_Assignment_
Verbatim output of the lines below is required, with the images omitted.

_Provided data_
--*--

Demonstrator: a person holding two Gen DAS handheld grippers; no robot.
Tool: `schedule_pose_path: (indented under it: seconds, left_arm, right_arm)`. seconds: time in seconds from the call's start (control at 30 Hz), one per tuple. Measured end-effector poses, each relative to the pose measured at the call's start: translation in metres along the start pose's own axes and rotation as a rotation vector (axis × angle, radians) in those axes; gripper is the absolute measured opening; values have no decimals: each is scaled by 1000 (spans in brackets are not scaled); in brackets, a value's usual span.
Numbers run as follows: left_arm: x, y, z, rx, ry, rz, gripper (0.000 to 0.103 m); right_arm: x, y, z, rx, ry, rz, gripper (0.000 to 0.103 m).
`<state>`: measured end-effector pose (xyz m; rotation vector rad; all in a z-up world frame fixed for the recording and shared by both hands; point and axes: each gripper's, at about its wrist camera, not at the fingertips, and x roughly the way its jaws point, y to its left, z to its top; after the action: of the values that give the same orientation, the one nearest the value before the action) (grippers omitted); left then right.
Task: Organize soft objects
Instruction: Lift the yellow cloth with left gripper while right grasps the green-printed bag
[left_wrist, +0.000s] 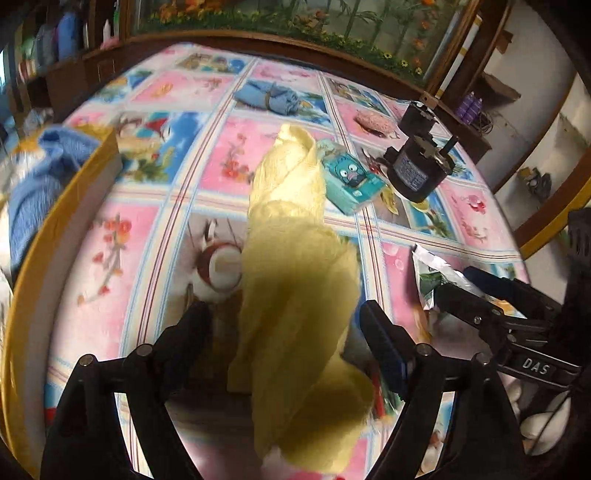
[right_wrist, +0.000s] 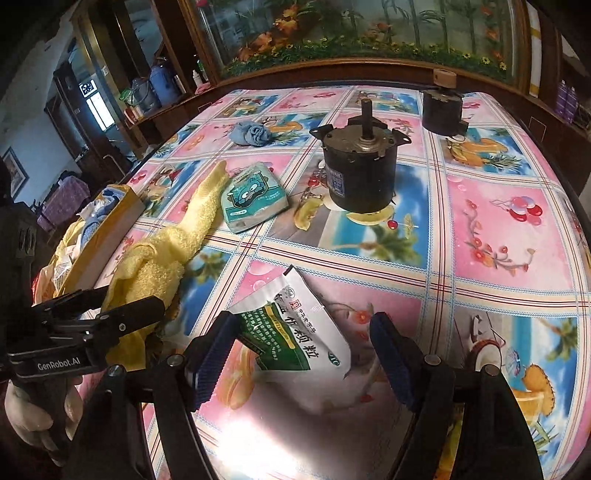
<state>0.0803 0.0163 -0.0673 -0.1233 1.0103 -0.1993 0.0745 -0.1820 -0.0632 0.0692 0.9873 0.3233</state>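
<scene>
The left gripper (left_wrist: 284, 332) stands spread wide astride the yellow towel (left_wrist: 295, 258), nothing pinched, the right gripper (right_wrist: 303, 347) likewise wide over the sachet (right_wrist: 299, 332); next, likely close and carry to the box (left_wrist: 55, 229) at nine o'clock.

Table layout
Towel (right_wrist: 177, 236) lies left of tissue pack (right_wrist: 253, 199); motor (right_wrist: 358, 173) right; sachet (right_wrist: 295, 332) in front.
</scene>
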Motion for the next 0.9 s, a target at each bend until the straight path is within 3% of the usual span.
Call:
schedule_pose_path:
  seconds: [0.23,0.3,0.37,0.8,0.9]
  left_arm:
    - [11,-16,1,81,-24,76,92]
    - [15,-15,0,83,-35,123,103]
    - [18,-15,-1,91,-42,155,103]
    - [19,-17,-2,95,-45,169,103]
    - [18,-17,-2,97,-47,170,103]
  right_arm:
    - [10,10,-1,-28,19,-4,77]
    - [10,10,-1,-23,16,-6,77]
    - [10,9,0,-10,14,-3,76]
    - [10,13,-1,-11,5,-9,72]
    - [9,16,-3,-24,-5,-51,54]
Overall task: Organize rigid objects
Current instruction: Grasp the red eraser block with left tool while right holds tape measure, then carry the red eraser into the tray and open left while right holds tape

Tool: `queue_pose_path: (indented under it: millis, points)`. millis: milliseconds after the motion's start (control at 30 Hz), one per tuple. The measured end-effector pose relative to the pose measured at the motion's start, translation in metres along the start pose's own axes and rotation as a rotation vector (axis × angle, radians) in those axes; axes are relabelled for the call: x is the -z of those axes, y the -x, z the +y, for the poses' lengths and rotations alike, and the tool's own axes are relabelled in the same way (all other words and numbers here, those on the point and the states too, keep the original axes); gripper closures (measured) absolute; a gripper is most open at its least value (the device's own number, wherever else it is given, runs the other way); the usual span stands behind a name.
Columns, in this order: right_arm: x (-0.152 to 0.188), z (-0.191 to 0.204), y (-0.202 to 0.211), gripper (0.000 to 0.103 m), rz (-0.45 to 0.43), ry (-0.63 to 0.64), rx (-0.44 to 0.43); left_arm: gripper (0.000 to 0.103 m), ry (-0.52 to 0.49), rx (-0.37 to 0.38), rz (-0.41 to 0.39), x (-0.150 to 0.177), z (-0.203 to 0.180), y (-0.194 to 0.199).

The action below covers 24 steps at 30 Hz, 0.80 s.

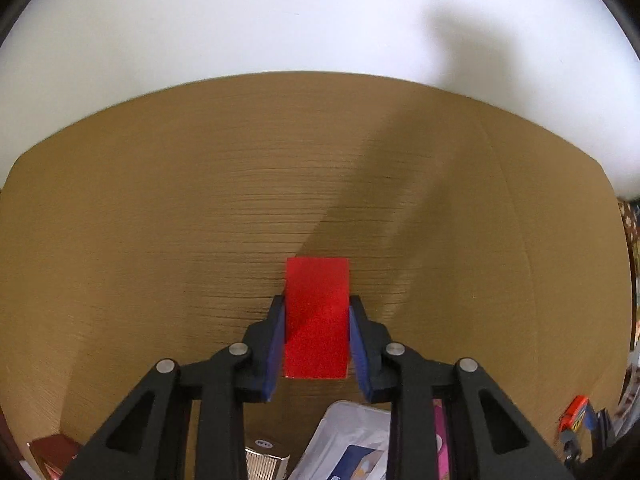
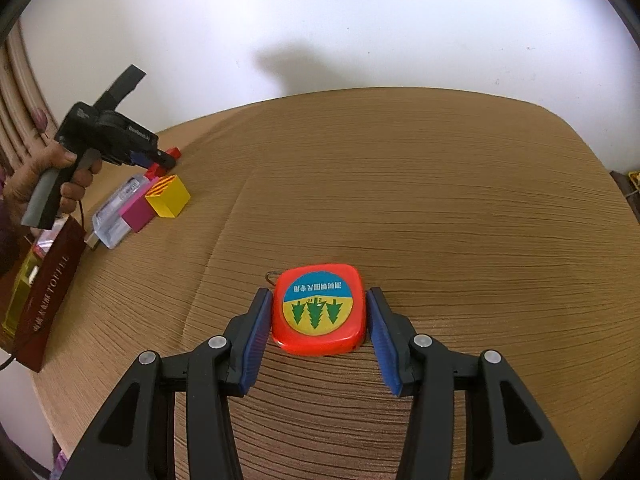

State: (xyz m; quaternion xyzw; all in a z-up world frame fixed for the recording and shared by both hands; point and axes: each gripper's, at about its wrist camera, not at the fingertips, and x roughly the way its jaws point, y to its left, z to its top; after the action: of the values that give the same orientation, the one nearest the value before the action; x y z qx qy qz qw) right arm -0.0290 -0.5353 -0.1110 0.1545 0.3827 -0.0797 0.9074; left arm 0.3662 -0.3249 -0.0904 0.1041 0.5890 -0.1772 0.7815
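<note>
The left gripper [image 1: 317,312] stands over the wood-grain table [image 1: 160,200], its blue pads [image 1: 276,344] flush against the two long sides of a red block [image 1: 316,316]; the jaws are narrow and appear closed on it. The block's long axis runs straight away from the left wrist camera, in line with the fingers, its far short end pointing toward the table's back edge and the white wall. In the right wrist view this block lies at the far end of a row, beyond a yellow block [image 2: 168,196], a pink block [image 2: 138,210] and a clear plastic case [image 2: 114,216]. The right gripper [image 2: 318,316] straddles an orange tape measure [image 2: 318,308] lying flat near the table's front; a thin gap shows beside each pad, so nothing is gripped there. Likely faults: the block, held only along its rear half, could pivot or slip between the pads if lifted quickly; a careless swing could knock the neighbouring row.
</note>
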Motion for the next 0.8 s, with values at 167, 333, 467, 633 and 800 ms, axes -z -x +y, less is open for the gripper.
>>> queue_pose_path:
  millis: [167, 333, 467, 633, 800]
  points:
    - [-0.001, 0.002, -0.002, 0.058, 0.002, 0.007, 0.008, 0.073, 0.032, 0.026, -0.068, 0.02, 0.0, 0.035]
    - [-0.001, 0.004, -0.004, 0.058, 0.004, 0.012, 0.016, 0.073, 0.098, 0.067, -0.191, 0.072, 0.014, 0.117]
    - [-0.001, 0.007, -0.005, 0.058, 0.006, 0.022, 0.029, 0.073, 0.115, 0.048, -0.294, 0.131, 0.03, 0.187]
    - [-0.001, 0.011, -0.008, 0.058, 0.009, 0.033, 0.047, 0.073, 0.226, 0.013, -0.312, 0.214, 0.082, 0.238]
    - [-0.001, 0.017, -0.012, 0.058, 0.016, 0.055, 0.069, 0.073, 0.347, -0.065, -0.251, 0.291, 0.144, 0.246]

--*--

_Reply to the exercise_
Demonstrator: a person holding two Gen DAS handheld grippers; no robot.
Tool: `schedule_pose_path: (indented under it: seconds, left_arm, right_arm)`. seconds: time in seconds from the call's start (control at 30 Hz), one per tuple. Measured end-effector poses, each relative to the pose measured at the call's start: translation in metres along the start pose's own axes and rotation as a rotation vector (axis × angle, radians) in those axes; gripper is the absolute measured opening; values have no decimals: each is scaled by 1000 (spans in brackets are not scaled); in brackets, a value's usual span.
Numbers run as follows: left_arm: x, y, z, rx, ry, rz, gripper (0.000 to 0.103 m); right_arm: x, y, z, rx, ry, rz, gripper (0.000 to 0.103 m).
`<state>`: measured end-effector pose (xyz m; rotation vector rad; all in a z-up world frame fixed for the recording and shared by both hands; point and axes: each gripper's, at about its wrist camera, not at the fingertips, and x roughly the way its jaws point, y to its left, z to its top; after the action: of the values that give the same orientation, the one nearest the value before the action) (grippers omitted); left then right.
Task: Organize soft objects
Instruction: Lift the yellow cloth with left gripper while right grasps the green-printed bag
[left_wrist, +0.000s] 
[right_wrist, +0.000s] 
<state>0.0803 0.0163 -0.0673 -0.1233 1.0103 -0.1993 0.0745 -0.1820 -0.0632 0.0692 0.9873 0.3233</state>
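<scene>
The left gripper (left_wrist: 284, 332) stands spread wide astride the yellow towel (left_wrist: 295, 258), nothing pinched, the right gripper (right_wrist: 303, 347) likewise wide over the sachet (right_wrist: 299, 332); next, likely close and carry to the box (left_wrist: 55, 229) at nine o'clock.

Table layout
Towel (right_wrist: 177, 236) lies left of tissue pack (right_wrist: 253, 199); motor (right_wrist: 358, 173) right; sachet (right_wrist: 295, 332) in front.
</scene>
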Motion for the next 0.9 s, a target at each bend until the straight path is within 3% of the usual span.
Call:
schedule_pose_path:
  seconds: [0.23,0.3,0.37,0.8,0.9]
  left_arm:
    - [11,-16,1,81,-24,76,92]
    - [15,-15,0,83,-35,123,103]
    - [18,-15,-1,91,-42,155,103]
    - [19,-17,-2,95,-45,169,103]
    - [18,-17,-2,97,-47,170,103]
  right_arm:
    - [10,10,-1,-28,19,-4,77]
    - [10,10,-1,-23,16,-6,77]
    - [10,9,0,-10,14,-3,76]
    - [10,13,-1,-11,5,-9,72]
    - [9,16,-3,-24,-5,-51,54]
Overall task: Organize rigid objects
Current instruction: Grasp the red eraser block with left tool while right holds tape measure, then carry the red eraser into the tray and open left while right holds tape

Tool: `queue_pose_path: (indented under it: millis, points)`. millis: milliseconds after the motion's start (control at 30 Hz), one per tuple. The measured end-effector pose relative to the pose measured at the motion's start, translation in metres along the start pose's own axes and rotation as a rotation vector (axis × angle, radians) in those axes; axes are relabelled for the call: x is the -z of those axes, y the -x, z the +y, for the poses' lengths and rotations alike, and the tool's own axes are relabelled in the same way (all other words and numbers here, those on the point and the states too, keep the original axes); gripper closures (measured) absolute; a gripper is most open at its least value (the device's own number, wherever else it is given, runs the other way); the usual span stands behind a name.
Columns, in this order: right_arm: x (-0.152 to 0.188), z (-0.191 to 0.204), y (-0.202 to 0.211), gripper (0.000 to 0.103 m), rz (-0.45 to 0.43), ry (-0.63 to 0.64), rx (-0.44 to 0.43); left_arm: gripper (0.000 to 0.103 m), ry (-0.52 to 0.49), rx (-0.37 to 0.38), rz (-0.41 to 0.39), x (-0.150 to 0.177), z (-0.203 to 0.180), y (-0.194 to 0.199).

The action below covers 24 steps at 30 Hz, 0.80 s.


State: (xyz m; quaternion xyzw; all in a z-up world frame fixed for the recording and shared by both hands; point and axes: each gripper's, at about its wrist camera, not at the fingertips, and x roughly the way its jaws point, y to its left, z to its top; after the action: of the values that give the same orientation, the one nearest the value before the action; x y z qx qy qz qw) right arm -0.0290 -0.5353 -0.1110 0.1545 0.3827 -0.0797 0.9074; left arm 0.3662 -0.3249 -0.0904 0.1041 0.5890 -0.1772 0.7815
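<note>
The left gripper [image 1: 317,312] stands over the wood-grain table [image 1: 160,200], its blue pads [image 1: 276,344] flush against the two long sides of a red block [image 1: 316,316]; the jaws are narrow and appear closed on it. The block's long axis runs straight away from the left wrist camera, in line with the fingers, its far short end pointing toward the table's back edge and the white wall. In the right wrist view this block lies at the far end of a row, beyond a yellow block [image 2: 168,196], a pink block [image 2: 138,210] and a clear plastic case [image 2: 114,216]. The right gripper [image 2: 318,316] straddles an orange tape measure [image 2: 318,308] lying flat near the table's front; a thin gap shows beside each pad, so nothing is gripped there. Likely faults: the block, held only along its rear half, could pivot or slip between the pads if lifted quickly; a careless swing could knock the neighbouring row.
</note>
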Motion for the next 0.8 s, with values at 167, 333, 467, 633 and 800 ms, axes -z -x +y, less is open for the gripper.
>>> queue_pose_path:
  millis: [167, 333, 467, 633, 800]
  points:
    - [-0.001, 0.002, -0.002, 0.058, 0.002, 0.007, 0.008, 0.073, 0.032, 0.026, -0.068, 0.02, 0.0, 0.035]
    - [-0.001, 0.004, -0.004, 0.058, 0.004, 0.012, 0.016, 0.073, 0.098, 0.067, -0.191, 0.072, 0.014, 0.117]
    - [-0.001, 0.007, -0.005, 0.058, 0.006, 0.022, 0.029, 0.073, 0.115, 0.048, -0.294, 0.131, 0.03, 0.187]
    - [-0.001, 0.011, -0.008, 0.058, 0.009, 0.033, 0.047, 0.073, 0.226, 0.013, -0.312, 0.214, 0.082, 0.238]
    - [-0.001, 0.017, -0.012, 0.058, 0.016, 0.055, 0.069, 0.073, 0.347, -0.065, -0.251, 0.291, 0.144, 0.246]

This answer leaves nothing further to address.